◆ Task to carry out: Return, word for word, only the lines of the data below that lie between the line with "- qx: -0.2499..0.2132" and the line with "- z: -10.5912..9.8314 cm", those two lines included.

◆ Given information:
▼
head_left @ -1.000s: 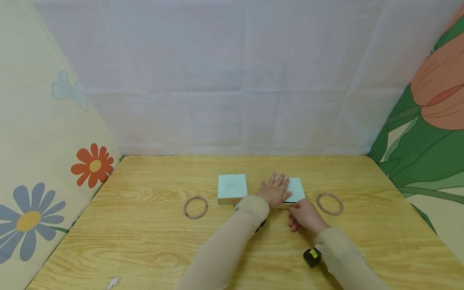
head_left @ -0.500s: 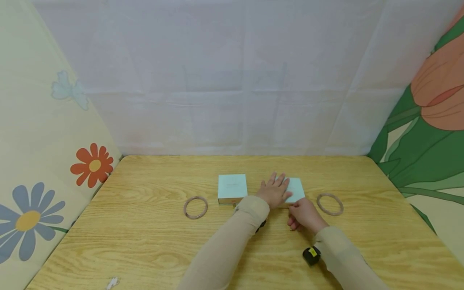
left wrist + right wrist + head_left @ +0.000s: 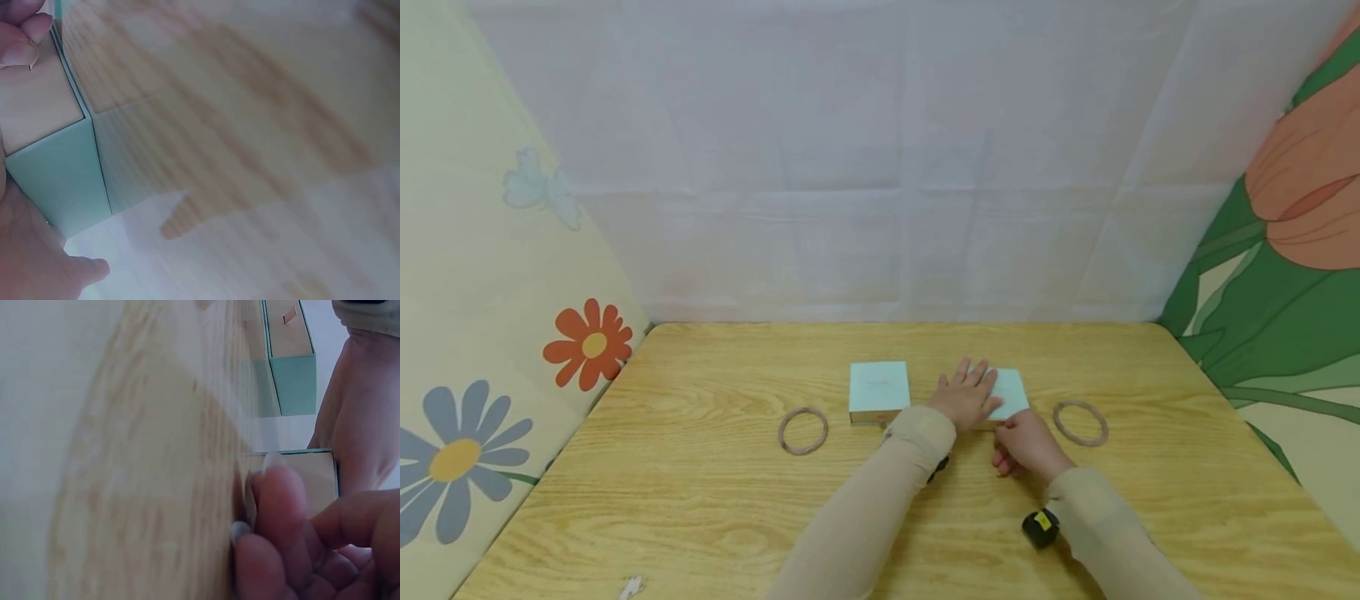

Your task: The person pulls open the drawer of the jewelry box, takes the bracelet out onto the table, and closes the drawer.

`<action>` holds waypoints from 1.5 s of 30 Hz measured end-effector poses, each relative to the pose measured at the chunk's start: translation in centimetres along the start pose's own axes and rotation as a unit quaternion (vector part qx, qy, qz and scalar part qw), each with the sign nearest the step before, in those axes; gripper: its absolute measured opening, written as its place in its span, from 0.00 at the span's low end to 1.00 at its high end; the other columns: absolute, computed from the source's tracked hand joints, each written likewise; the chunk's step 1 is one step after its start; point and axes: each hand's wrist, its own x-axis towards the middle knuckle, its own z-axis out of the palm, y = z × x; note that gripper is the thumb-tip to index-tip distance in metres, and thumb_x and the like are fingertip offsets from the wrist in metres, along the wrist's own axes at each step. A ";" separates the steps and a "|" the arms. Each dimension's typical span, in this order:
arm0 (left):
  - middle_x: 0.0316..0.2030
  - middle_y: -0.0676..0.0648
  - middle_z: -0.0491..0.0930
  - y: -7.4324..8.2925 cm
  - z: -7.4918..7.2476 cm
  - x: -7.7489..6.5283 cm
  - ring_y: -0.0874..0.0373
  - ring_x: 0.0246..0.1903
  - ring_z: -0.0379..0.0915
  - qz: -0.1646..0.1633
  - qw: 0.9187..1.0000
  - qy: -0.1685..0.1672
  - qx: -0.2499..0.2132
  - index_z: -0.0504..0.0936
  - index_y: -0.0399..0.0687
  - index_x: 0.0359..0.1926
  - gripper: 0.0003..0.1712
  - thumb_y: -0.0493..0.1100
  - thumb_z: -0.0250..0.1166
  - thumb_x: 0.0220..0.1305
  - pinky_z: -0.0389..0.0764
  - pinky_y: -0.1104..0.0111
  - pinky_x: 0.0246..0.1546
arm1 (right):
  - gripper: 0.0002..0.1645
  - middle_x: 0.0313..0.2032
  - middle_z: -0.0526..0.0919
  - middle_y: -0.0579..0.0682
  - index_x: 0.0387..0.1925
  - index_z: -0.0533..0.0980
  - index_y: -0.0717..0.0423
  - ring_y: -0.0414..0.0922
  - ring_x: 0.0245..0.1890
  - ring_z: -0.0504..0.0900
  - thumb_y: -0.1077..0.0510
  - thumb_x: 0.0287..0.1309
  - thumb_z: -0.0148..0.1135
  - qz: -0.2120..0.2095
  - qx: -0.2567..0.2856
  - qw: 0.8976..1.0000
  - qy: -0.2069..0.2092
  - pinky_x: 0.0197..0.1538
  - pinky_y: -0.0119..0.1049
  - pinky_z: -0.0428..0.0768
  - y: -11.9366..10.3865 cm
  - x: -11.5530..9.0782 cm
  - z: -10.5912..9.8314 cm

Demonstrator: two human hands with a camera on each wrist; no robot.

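A mint-green box with a beige front lies right of centre on the table. My left hand rests on its top with spread fingers. At the front right edge, my right hand has curled fingers. In the right wrist view its fingertips pinch what looks like a small tab on the beige front; they partly hide it. The left wrist view shows the box's green side. To the left sits a matching box, with a small pull tab on its front.
A brownish bangle lies left of the boxes, and another bangle lies to the right. A white scrap sits near the table's front left. A white cloth hangs behind the wooden table.
A thin dark gap along the right box's front edge, seen a second ago, no longer shows. Both hands stay almost in place; the head view has shifted slightly.
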 end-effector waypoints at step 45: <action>0.76 0.52 0.46 0.2 0.4 0.2 0.53 0.75 0.34 -0.067 0.991 0.059 0.102 0.49 0.62 0.77 0.36 0.65 0.34 0.73 0.49 0.50 0.70 | 0.19 0.15 0.78 0.52 0.21 0.72 0.65 0.42 0.13 0.78 0.65 0.68 0.45 -0.008 0.029 1.000 0.003 0.18 0.34 0.78 -0.5 0.3 0.7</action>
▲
◆ Answer area:
  - qx: -0.2499..0.2132
  - index_z: -0.0504..0.0936
  - index_y: -0.0399..0.0687
  - index_x: 0.0359..0.1926
  - gripper: 0.0003..0.1712
  - thumb_y: -0.0493..0.1100
  - thumb_z: -0.0250..0.1166
  - thumb_x: 0.0220..0.1305
  - pinky_z: -0.0389..0.0764
  - pinky_y: -0.1104..0.0111
  - pinky_x: 0.0246..0.1546
arm1 (right):
  - gripper: 0.0002..0.1645
  - middle_x: 0.0313..0.2032
  - middle_z: -0.0526..0.0919
  - middle_y: -0.0579..0.0682
  - index_x: 0.0387..0.1925
  - index_z: -0.0533..0.0980
  - index_y: -0.0717..0.0423
  - ring_y: -0.0414..0.0922
  - ring_x: 0.0245..0.1890
  - ring_z: -0.0504..0.0900
  - thumb_y: -0.1077..0.0510
  - thumb_x: 0.0287..0.1309
  - thumb_z: -0.0148..0.1135
  - qz: -0.2120..0.2095
  - qx: -0.2567..0.2856
  - qw: 0.8976..1.0000
  - qy: -0.2069..0.2092
  - pinky_x: 0.0197..0.1538
  - pinky_y: -0.0119..0.1049
  - pinky_z: -0.0428..0.0768
  - y: -11.9366..10.3865 cm
  - x: -11.5530..9.0782 cm
  - z: -10.5912..9.8314 cm

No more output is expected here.